BY RUTH SILVERMAN | Composer Marvin Hamlisch has a suggestion for Middle Eastern leaders, who wound up round-the-clock discussions at the White House Wednesday. He’d like them to turn to a group of teenagers to get the stalled peace talks moving.
Funded in part by the Elie Wiesel Foundation, the group, called Seeds of Peace, brings together 150 kids, ages 13 to 15, from Israel, Egypt, Jordan, Palestine and Morocco, for one month each summer in Boston and at Camp Androscoggin in Maine, to foster understanding.
In their month together, they argue, discuss and wrestle with issues that have stumped their elders for generations, but they also take time to have fun and learn about one another, and they discover they are more alike than not.

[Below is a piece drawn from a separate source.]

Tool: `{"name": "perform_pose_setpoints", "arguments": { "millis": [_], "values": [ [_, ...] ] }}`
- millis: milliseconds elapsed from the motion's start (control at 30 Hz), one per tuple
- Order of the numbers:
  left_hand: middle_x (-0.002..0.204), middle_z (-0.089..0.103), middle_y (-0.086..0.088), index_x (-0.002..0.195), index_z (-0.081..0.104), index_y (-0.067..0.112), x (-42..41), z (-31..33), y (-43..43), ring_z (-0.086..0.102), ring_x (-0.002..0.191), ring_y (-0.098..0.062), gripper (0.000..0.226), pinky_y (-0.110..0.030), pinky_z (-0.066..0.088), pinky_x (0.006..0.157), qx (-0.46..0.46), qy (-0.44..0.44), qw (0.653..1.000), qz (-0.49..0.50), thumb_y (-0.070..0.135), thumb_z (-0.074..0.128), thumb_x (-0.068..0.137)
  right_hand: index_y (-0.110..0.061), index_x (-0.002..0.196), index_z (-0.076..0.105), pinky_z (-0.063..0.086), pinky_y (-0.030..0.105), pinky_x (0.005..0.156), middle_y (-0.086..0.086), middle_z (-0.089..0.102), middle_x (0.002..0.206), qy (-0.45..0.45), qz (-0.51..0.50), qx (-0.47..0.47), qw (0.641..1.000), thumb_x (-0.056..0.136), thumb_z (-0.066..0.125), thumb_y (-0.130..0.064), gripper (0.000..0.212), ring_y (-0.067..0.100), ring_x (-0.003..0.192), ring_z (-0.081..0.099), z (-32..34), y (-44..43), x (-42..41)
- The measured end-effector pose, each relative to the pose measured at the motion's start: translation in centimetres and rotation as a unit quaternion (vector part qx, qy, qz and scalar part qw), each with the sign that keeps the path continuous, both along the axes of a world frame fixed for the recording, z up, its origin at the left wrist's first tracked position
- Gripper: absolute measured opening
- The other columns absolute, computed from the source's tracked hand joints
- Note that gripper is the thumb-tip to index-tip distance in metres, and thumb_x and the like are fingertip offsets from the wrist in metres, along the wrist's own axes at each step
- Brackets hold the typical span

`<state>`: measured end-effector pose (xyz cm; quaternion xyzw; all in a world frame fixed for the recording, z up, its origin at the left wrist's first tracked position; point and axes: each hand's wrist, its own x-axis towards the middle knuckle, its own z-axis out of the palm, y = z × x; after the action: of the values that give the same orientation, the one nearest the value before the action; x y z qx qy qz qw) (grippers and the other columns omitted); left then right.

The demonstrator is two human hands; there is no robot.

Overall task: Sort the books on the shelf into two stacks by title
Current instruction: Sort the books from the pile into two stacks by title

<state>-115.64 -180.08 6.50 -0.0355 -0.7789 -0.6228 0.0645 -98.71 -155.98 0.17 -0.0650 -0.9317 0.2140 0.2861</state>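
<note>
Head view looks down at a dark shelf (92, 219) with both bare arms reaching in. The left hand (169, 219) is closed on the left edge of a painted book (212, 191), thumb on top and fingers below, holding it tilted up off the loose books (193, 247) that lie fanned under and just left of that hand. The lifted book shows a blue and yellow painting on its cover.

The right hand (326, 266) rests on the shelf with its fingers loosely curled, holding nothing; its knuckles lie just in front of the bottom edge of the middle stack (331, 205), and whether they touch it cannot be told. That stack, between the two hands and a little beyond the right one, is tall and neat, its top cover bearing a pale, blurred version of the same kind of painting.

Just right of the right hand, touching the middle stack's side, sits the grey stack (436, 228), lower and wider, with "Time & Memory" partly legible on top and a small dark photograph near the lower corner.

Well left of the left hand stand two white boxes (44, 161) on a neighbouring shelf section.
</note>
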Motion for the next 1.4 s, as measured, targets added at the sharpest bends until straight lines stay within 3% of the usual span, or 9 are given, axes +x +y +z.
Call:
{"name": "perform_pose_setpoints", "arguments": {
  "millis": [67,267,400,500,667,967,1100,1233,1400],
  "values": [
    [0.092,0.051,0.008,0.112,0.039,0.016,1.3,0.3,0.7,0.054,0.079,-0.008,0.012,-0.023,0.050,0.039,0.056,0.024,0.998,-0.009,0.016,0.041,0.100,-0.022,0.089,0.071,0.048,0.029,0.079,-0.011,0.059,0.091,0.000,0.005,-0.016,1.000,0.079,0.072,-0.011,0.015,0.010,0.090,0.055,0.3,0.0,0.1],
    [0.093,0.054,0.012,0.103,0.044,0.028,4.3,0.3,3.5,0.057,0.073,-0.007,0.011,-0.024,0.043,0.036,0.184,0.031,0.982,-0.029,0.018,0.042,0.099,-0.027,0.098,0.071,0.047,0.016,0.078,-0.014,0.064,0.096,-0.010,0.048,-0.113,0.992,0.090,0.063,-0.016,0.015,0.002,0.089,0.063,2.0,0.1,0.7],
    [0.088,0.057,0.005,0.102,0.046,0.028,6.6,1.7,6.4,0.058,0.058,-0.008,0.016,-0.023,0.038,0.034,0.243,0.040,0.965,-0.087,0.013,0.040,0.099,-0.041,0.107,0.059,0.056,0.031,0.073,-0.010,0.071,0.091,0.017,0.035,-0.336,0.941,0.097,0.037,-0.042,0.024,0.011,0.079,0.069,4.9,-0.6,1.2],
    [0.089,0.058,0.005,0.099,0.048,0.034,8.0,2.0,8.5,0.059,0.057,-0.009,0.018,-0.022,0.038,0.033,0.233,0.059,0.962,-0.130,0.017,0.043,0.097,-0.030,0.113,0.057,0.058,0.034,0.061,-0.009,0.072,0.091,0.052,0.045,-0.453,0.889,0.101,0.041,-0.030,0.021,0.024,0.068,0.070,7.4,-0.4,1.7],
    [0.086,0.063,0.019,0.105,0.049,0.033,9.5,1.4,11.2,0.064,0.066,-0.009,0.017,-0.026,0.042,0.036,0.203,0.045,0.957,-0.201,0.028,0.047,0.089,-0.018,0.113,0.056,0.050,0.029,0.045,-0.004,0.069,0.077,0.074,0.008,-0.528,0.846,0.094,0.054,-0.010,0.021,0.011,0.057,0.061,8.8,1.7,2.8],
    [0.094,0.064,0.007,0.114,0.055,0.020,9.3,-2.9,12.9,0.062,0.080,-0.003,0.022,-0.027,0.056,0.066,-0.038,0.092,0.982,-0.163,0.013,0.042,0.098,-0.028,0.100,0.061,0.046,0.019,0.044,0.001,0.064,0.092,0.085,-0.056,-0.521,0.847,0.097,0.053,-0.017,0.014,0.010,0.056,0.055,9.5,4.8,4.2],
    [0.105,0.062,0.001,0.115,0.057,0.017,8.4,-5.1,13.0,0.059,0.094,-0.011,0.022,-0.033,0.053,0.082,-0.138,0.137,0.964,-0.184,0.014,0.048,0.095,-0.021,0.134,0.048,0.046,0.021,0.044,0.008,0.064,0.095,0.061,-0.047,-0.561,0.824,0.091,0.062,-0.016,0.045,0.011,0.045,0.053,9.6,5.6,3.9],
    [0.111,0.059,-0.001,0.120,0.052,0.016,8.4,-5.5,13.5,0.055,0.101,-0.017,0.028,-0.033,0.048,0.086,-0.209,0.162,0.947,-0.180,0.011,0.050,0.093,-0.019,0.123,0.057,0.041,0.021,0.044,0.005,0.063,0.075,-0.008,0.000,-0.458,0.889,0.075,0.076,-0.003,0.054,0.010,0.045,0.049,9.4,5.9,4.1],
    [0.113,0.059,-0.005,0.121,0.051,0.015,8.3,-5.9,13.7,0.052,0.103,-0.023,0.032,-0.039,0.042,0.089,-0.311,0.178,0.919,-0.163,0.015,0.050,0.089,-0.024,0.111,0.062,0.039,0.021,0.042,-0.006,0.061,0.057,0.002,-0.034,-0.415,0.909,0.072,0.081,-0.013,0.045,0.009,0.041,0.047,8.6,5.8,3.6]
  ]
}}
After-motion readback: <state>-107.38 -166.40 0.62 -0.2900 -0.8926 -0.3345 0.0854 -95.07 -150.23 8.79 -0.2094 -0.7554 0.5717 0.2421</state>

When President Clinton, the late Israeli Prime Minister Yitzhak Rabin and Palestinian leader Yasser Arafat shook hand on the White House lawn, the kids were there to present them with T-shirts bearing the Seeds of Peace logo.
Hamlisch is so excited by the program that he has given them a song. He plans to play it when he becomes the first performer to appear at the opening of the new North Short Center for Performing Arts in Skokie on Nov. 7.
“They can use it any time,” says Hamlisch, of One Song, written with lyricists Alan and Marilyn Bergman. “It’s king of like an anthem for everybody.”
Hamlisch says he first learned of the group from Israeli U.N. Consul Gen. Collete Avital at her New York home. He says, “the knee-jerk reactions they are usually taught are very wrong. They don’t have to grow up hating one another. When you see them getting to know each other, it’s wonderful.”
“It won’t change the world tomorrow, or in the next five years, but maybe in the next 15 or 20 years,” he says. “You can legislate, ‘Don’t kill,’ but you can’t legislate, ‘Why not?’ You must get to the grass roots.”